What immediately followed didn’t completely register in Aiden’s memory. There were blurry snapshots of his fist connecting with William’s face. William’s jaw at a very strange angle to his simian upper row of teeth. William’s arms outstretched at a young tree as if for a hug? No. His head was bouncing off of it.

Then Aiden could see again. William lay limp and fetal at the base of the tree that caught him. Sally was petrified.

Her friend was just barely recognizable. His eyes were both hollow and smoldering and haloed by light bruises of green and blue.

“Hey,” he said.

“Hey.”

Her voice was a whisper.

She walked beside him, but didn’t ask for any help with math.

“W-what just happened b-back there?”

She kept her eyes to the brick walkway the grass had been swallowing up for decades.

“D-do we need to tell someone about Will?”

Still no answer.
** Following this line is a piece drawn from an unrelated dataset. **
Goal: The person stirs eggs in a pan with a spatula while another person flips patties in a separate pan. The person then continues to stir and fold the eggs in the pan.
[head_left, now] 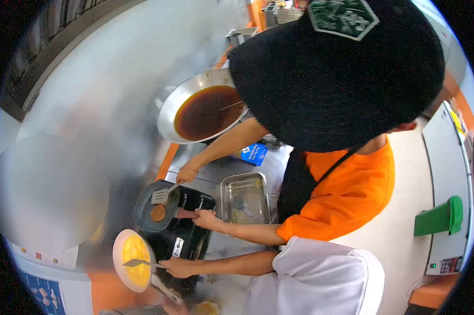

Aiden had watched his own parents enough to understand that when the lady is quiet, don’t push.

The duration of the day was ordinary enough minus his sore knuckles. Lunch was bland. That square chunk of ceiling tile they call pizza and chocolate milk.

This paper due at the end of the day, that paper due first thing tomorrow. Blah blah blah.

Bell rings, kids shout in praise to the Lord over it, and the stampede ensues. Ordinary day.

Up until Aiden walked his route home and stopped as he looked over at where the morning scuffle had taken place.

William Dougherty’s bulk was still under the tree.